Kein Visum wegen weltpolitischer Verwicklungen

16. Dezember 2017

Wie geopolitische Konflikte mitunter ins Leben der Bürgerinnen und Bürger hineinspielen, wird am Fall einer jungen niederösterreichischen Familie sichtbar. Die Großmutter, die auf der Halbinsel Krim wohnt und einen internationalen russischen Pass sowie einen nationalen ukrainischen Pass besitzt, wollte ihre fünf Monate alte Enkelin in Österreich besuchen. Doch die dafür nötigen Papiere zu bekommen, ist für sie de facto unmöglich.

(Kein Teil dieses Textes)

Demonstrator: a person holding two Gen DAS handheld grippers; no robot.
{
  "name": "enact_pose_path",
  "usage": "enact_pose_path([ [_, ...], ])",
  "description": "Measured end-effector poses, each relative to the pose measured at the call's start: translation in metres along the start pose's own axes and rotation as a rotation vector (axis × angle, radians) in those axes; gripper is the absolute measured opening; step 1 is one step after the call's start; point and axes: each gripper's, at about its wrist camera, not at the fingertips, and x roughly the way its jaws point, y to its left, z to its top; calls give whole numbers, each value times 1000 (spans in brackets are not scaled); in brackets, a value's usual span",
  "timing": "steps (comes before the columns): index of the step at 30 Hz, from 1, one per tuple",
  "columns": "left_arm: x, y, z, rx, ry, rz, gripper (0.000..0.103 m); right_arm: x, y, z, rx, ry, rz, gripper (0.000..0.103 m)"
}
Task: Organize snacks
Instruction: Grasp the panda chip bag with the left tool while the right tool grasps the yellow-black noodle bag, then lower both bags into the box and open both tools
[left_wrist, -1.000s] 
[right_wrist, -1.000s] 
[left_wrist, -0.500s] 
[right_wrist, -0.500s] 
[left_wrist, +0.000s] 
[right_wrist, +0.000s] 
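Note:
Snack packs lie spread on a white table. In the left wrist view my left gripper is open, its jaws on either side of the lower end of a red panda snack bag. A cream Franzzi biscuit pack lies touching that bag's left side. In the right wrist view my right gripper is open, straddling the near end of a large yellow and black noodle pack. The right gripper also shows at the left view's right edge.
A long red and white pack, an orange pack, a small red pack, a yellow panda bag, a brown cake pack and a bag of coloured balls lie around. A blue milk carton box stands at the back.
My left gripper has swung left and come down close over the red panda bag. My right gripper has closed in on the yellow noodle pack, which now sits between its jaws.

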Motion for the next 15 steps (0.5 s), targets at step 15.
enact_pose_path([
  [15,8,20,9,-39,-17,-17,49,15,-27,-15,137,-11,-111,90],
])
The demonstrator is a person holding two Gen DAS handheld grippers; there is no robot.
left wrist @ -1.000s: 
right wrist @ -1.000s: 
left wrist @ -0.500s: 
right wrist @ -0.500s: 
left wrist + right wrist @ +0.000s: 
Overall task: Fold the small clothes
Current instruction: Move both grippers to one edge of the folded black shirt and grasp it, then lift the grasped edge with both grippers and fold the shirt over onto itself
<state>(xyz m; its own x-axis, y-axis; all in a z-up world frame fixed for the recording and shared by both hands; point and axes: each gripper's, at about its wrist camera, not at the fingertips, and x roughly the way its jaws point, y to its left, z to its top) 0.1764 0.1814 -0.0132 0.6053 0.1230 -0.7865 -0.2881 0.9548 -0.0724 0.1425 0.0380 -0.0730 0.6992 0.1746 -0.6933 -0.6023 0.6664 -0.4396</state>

Die Frau, die in Sewastopol lebt und russische Staatsangehörige ist, hatte Mitte September 2017 in Russland ein Schengenvisum beantragt. Die Österreichische Botschaft (ÖB) Moskau stellte ihr daraufhin das gewünschte Visum aus. Am selben Tag noch erhielt die Antragstellerin einen Anruf eines Mitarbeiters des Visazentrums, wonach sie ihren Reisepass, in dem sich das Visum befand, zur Annullierung an die Behörde zurücksenden müsse. Weder seien der Frau Gründe für die Annullierung mitgeteilt worden noch habe sie einen Bescheid erhalten.

Das Außenministerium bot zwar eine Rückvergütung der Kosten an, aber der Visastellenleiter der ÖB Moskau stellte fest, dass die ÖB Kiew für die Frau zuständig sei, weil sich ihr Wohnort in der Ukraine befinde. Visaanträge von Personen mit Wohnsitz auf der Krim sollen unabhängig von ihrer Staatszugehörigkeit weiterhin von der zuständigen Vertretungsbehörde in der Ukraine bearbeitet werden, bestätigte auch das Außenministerium in einer Stellungnahme.

Eine Reise in die Ukraine für russische Staatsangehörige, die auf der Krim leben, sei nicht nur beschwerlich, sondern auch gefährlich, betonte die Tochter der Betroffenen in der ORF-Sendung. Davor müsste ihre Mutter noch einen internationalen ukrainischen Reisepass beantragen, da der nationale ukrainische Reisepass nur für Inlandsreisen verwendet werden könne. Ein umständliches, zeitraubendes, wenn nicht sogar aussichtsloses Unterfangen.

Volksanwalt Dr. Peter Fichtenbauer kritisierte das Verhalten der heimischen Behörden. Es sei deren Aufgabe Lösungen zu finden und nicht Hürden aufzubauen. Die „große Weltpolitik“ könne nicht auf dem Rücken einer Familie ausgetragen werden. „Dass die Ausstellung des Visums durch die ÖB Moskau gleichsam als Anerkennung der Annexion der Halbinsel Krim durch Russland gewertet werden könnte, ist für niemanden außerhalb der engen und abgehobenen diplomatischen Welt nachvollziehbar“, zeigte sich der Volksanwalt über die Begründung der Vorgangsweise durch das Außenministerium betroffen. Ob eine Lösung gefunden wird, bleibt offen.